If you really need to focus on FusHa, I suggest getting a Quranic Arabic teacher... I have heard they are better in terms of keeping to the correct pronunciation and will not venture into dialect (mainly because they cannot 'mess' with the words of the Quran!) however, I do not have experience of using a religious Arabic teacher in Egypt. Mine was in the UK and originally from Bangladesh and his pronunciation was totally screwed up LOL. I didn't know this, until I actually started learning Arabic, and until then, I have been saying the Quran incorrectly, which is considered a sin! But considering Egyptians are supposed Arabs, they know the correct pronunciation and would take care.

The Levantine dialect is the closest to FusHa Arabic - especially the Palestinian dialect. The Lebanese, Syrian and Jordanian are also similar to each other and they have a wide vocabulary range which is very similar to the FusHa Arabic. Unlike the Egyptian Arabic. This is why I recommend going to one of these places (although Lebanon has too many French words for my liking, and even in Egypt, they are starting to pick up the 'Merci' from Lebanon)

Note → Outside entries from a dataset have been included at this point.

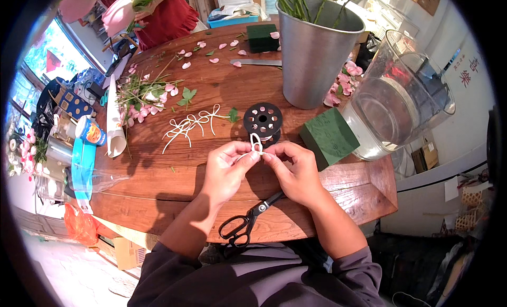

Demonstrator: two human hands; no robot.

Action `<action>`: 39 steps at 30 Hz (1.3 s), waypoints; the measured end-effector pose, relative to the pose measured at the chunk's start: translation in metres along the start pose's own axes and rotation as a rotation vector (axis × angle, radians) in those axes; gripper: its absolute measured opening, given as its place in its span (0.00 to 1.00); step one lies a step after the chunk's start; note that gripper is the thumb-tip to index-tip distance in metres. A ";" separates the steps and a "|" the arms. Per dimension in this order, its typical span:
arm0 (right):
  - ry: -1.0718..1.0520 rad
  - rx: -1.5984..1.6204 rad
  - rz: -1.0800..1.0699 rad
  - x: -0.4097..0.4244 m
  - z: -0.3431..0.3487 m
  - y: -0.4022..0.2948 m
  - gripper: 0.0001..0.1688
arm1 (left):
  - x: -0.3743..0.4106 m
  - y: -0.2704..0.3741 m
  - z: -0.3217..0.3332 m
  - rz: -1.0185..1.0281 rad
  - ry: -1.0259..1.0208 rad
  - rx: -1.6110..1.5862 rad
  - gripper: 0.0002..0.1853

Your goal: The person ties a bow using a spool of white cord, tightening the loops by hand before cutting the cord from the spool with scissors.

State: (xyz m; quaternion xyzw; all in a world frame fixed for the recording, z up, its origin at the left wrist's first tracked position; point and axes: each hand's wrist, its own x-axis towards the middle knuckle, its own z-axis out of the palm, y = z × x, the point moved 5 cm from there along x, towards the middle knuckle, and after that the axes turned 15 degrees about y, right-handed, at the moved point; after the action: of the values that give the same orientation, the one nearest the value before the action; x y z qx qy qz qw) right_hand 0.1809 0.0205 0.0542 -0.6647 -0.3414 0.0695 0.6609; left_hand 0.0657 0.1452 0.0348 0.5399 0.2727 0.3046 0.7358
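Observation:
Between my two hands is a thin white cord [256,142], bent into upright loops. My left hand [227,168] pinches it between thumb and fingers. Close beside it, my right hand [295,172] grips the same cord at the base of the loops. A black spool [263,119] stands just beyond my fingertips, with a little white cord showing low on it. Several tied white cord bows [194,123] lie to the left of the spool. Black-handled scissors [249,220] rest at the table's near edge, their blades partly under my right hand.
On the wooden table [190,180], a green floral foam block [330,136] sits right, by a clear glass vase [396,97] holding water. A metal bucket [317,57] of stems stands behind. Cut stems and petals [146,97] lie left. A person in red [166,20] stands across.

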 end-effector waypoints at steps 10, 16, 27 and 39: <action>0.011 0.125 0.079 -0.003 0.000 0.002 0.08 | -0.004 0.004 0.010 0.138 -0.037 0.007 0.18; 0.003 0.142 0.077 -0.001 -0.001 0.001 0.07 | -0.006 0.002 0.009 0.106 -0.066 0.044 0.07; 0.005 0.117 0.024 0.002 -0.005 -0.003 0.06 | -0.008 0.005 0.009 0.062 -0.095 -0.011 0.08; -0.202 0.049 -0.124 -0.004 0.003 -0.015 0.07 | -0.001 0.009 -0.004 0.083 0.129 -0.022 0.08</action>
State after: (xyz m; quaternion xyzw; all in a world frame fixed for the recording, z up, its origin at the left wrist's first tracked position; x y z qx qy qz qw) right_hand 0.1712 0.0194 0.0662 -0.6155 -0.4448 0.1031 0.6424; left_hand 0.0608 0.1495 0.0420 0.5220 0.2934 0.3720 0.7093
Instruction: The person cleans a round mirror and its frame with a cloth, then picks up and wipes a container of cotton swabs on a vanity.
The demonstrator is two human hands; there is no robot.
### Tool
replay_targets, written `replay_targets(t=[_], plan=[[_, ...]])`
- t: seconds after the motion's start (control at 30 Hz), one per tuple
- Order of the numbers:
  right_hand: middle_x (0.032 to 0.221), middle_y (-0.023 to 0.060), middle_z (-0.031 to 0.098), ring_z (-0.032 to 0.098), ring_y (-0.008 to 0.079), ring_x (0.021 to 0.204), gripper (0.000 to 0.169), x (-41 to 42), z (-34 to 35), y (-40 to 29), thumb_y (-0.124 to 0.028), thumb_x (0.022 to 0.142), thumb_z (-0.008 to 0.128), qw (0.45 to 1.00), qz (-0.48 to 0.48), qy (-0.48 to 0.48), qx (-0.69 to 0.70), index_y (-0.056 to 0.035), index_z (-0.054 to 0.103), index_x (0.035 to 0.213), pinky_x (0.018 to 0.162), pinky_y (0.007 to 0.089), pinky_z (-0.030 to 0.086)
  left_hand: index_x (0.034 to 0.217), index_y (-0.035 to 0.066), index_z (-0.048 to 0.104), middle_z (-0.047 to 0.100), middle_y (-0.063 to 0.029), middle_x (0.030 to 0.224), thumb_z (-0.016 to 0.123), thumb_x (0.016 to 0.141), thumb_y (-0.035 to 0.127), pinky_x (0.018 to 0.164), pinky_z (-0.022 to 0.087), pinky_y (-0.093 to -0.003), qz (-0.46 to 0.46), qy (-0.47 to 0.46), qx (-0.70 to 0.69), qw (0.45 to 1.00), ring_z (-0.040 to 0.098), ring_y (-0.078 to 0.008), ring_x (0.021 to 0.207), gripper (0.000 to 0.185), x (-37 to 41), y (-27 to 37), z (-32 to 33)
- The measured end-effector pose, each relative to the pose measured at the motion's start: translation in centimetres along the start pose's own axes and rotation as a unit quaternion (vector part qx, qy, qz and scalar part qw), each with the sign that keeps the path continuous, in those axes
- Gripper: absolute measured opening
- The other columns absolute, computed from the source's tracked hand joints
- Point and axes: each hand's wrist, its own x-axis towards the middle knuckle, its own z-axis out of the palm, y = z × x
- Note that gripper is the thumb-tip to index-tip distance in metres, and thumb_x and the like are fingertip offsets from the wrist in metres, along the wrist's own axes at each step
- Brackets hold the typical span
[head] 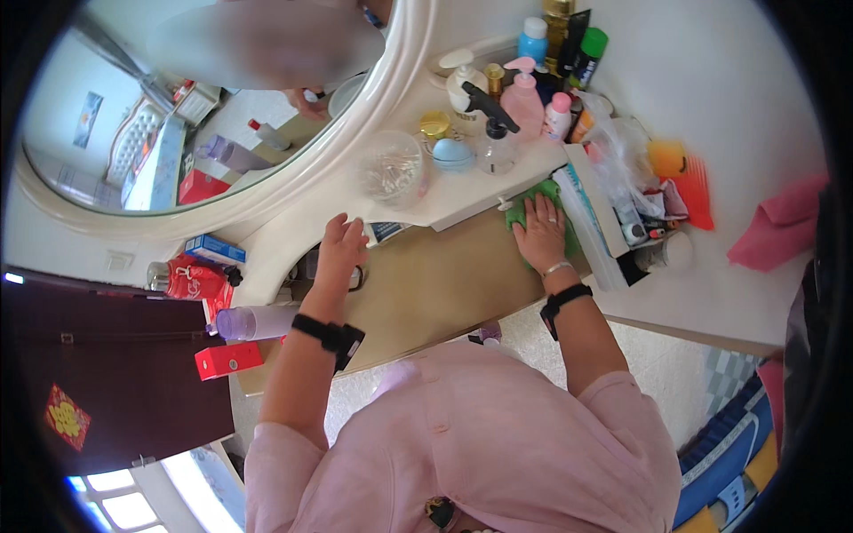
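Observation:
My right hand (541, 233) lies flat on a green cloth (516, 214), pressing it against the tan tabletop (440, 280) of a dressing table. The cloth sits between a small white drawer with a knob (504, 202) and a white box (593, 226) holding small items. My left hand (341, 250) is raised with its fingers apart and nothing in it. It is near the white curved shelf edge and a clear round tub of cotton swabs (392, 170). A dark object with a loop, partly hidden, lies behind the left wrist.
A clear spray bottle with black trigger (496, 150), a pink pump bottle (523, 100) and a light-blue round container (453, 155) stand on the shelf below an oval mirror (200, 133). At left are a purple-capped bottle (256, 323) and a red box (228, 360). A pink cloth (776, 223) lies right.

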Motion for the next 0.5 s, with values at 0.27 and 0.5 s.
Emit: replay_targets(t=[0.27, 0.5], plan=[[0.132, 0.0144, 0.039, 0.034, 0.0307, 0.124, 0.047, -5.2, -2.2, 1.0, -0.024, 0.08, 0.058, 0.997, -0.067, -0.035, 0.03, -0.0038, 0.048, 0.121, 0.102, 0.0474, 0.027, 0.121, 0.003, 0.045, 0.05, -0.0082, 0.111, 0.054, 0.086, 0.035, 0.076, 0.048, -0.0376, -0.009, 0.049, -0.057, 0.997, 0.051, -0.0209, 0.1, 0.048, 4.9, 1.1, 2.3], [0.104, 0.0171, 0.057, 0.054, 0.0325, 0.097, 0.032, -6.3, -4.8, -0.6, -0.02, 0.086, 0.054, 0.953, 0.02, -0.073, 0.294, 0.0006, 0.052, 0.11, 0.083, 0.04, 0.042, 0.121, -0.001, 0.045, 0.053, -0.0085, 0.107, 0.053, 0.083, 0.031, 0.069, 0.05, -0.0338, -0.017, 0.003, -0.118, 0.993, 0.05, -0.0186, 0.096, 0.05, 5.5, 0.9, 2.3]])
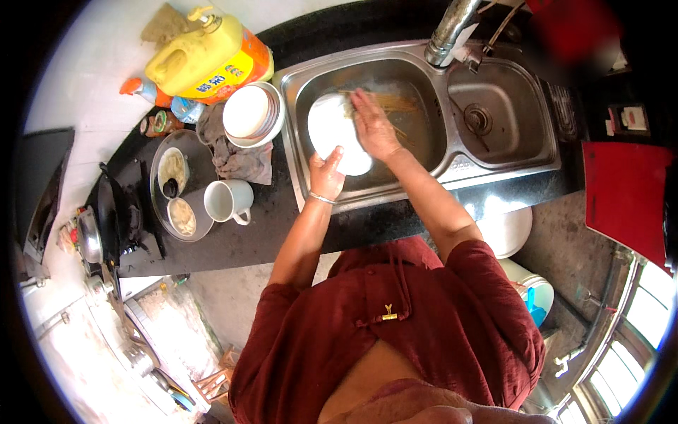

Finally, it depends what your daughter will do with her Arabic. Egypt was always recommended, because their dialect was culturally significant. Since Cairo was always considered the 'Hollywood' of the Arab world rolleyes Egyptian movies, music and media etc consequently gave exposure to the Egyptian dialect around the whole of the Arab world and as a result, the Egyptian dialect is the most understood and the most made fun of (they have some funny sounding words, like awy, awy, awy, awy and awy! ). Egyptian dialect is still dominant in the Arab world today and in the media, and even Lebanese singers sing in Egyptian dialect today, but it is slowly being taken over by Lebanese and their nice soft French-y pouty dialect. Also, the Egyptian commercial market is huge in the Arab world. 

So, if she is learning only for Islamic purposes, then I suggest you get a Quranic teacher who can also teach her regular FusHa, here in Egypt OR if she wants to use Arabic for daily life stuff and to communicate with all Arabs around the world, then I would suggest her to learn the Egyptian Dialect. Just don't come here for FusHa. You'll be disappointed. 

I hope this helps you make an informed decision.


----------



## CatMandoo (Dec 16, 2011)

This is an excellent post regarding leaning arabic here.You should ask Maiden to Sticky it. Great job!


----------



## ArabianNights (Jul 23, 2011)

CatMandoo said:


> This is an excellent post regarding leaning arabic here.You should ask Maiden to Sticky it. Great job!


Thank you! I am sure she'll see this and I don't mind it being a sticky, if it means helping others/people in the future considering coming here to learn Arabic


----------